Australian governments have form with disregarding Indigenous opinion, preferring their own top-down, and too often cack-handed, policies. A perfect example is the Northern Territory National Emergency Response (known colloquially as “the intervention”), the Howard government’s response to the “Little Children Are Sacred” report. Maddison quotes an author of the report as saying that “not a single action” of the intervention corresponded with “a single recommendation” of the report. Mick Dodson, who characterised the intervention as “ill thought out” and “draconian”, asks, “What’s the problem with you people that you always feel you have to come in and fix things rather than support us to fix the things?” The intervention failed to successfully prosecute even a single case of child abuse. Poverty rose in some communities and, as Nova Peris has noted, suspicion grew that it was a disguised land grab.
In addition to the intervention, The Colonial Fantasy examines the concepts of recognition, self-determination, representation, land, incarceration, closing the gap and reconciliation. This is a serious work that demands our attention. Maddison gives texture to her thesis by including a wide range of perspectives. She notes relevant overseas studies, citing the co-founder of the Harvard Project on American Indian Economic Development on how “tribal sovereignty and self-determination” is the key to overcoming Indigenous poverty.
Some people, Maddison observes, “continue to deny that colonisation is … problematic at all”. She quotes Tony Abbott’s statement that the arrival of the First Fleet “was on balance, for everyone – Aboriginal people included – a good thing because it brought Western civilisation to this country”.
Maddison makes it clear that, just as Abbott does not represent all of non-Indigenous Australia, no one Indigenous leader speaks for all First Nations people. Each topic in The Colonial Fantasy has incited vigorous debate within Indigenous communities. Some First Nations leaders, for example, believe constitutional recognition is important. But Professor Irene Watson asks: “… how does a thief recognise the victim of the theft, if not to give back what they have stolen …?” Even the intervention has its supporters, including, at the outset, Noel Pearson and Marcia Langton.

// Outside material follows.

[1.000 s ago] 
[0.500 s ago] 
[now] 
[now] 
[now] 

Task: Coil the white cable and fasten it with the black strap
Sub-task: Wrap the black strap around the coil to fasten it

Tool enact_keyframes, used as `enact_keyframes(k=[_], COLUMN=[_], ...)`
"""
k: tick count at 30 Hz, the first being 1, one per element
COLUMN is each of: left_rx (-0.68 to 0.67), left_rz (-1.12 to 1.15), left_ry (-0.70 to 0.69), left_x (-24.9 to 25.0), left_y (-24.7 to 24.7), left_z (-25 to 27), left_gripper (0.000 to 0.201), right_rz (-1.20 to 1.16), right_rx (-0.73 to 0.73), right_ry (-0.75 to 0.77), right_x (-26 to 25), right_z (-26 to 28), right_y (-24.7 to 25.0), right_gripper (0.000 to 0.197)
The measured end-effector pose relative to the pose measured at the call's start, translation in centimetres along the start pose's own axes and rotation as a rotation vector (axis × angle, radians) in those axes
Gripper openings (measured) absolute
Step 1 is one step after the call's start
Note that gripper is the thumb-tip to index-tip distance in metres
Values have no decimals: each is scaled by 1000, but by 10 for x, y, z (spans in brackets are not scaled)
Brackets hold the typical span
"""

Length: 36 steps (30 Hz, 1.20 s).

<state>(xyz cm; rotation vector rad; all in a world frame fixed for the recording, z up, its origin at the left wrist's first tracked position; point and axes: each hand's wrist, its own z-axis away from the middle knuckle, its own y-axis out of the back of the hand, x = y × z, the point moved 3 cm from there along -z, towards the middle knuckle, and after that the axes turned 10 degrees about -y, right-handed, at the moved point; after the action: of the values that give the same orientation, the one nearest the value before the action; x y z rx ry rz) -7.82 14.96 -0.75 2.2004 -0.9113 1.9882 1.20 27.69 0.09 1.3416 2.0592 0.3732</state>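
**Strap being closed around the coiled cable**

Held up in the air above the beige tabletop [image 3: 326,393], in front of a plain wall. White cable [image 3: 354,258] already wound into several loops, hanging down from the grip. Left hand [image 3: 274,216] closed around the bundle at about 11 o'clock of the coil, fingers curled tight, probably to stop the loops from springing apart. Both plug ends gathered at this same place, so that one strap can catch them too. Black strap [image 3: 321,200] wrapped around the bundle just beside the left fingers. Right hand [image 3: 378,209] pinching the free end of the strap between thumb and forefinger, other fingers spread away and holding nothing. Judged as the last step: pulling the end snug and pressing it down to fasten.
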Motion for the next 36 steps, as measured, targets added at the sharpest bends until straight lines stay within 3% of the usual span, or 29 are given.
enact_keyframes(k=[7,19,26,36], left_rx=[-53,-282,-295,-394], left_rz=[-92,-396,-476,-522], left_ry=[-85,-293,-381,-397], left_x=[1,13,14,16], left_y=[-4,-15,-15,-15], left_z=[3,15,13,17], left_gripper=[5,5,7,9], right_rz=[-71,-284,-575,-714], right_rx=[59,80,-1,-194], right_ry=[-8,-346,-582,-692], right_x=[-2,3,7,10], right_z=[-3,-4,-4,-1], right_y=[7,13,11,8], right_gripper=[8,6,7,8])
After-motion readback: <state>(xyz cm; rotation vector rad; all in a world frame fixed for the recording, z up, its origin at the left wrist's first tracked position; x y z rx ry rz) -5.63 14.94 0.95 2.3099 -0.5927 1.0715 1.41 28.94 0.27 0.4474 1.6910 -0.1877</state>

Some policymakers point to divided opinion among Indigenous people as evidence that a top-down approach is the best solution. Yet what works for one community may not work for another. Self-determination allows each community to decide what’s best for them.
By coincidence, in the same week I was reading this book, I saw Nakkiah Lui’s latest play, the funny, delightfully provocative How to Rule the World. Its lesson: don’t rely on white guys to rule the world for you – even if it’s their job to be on your side.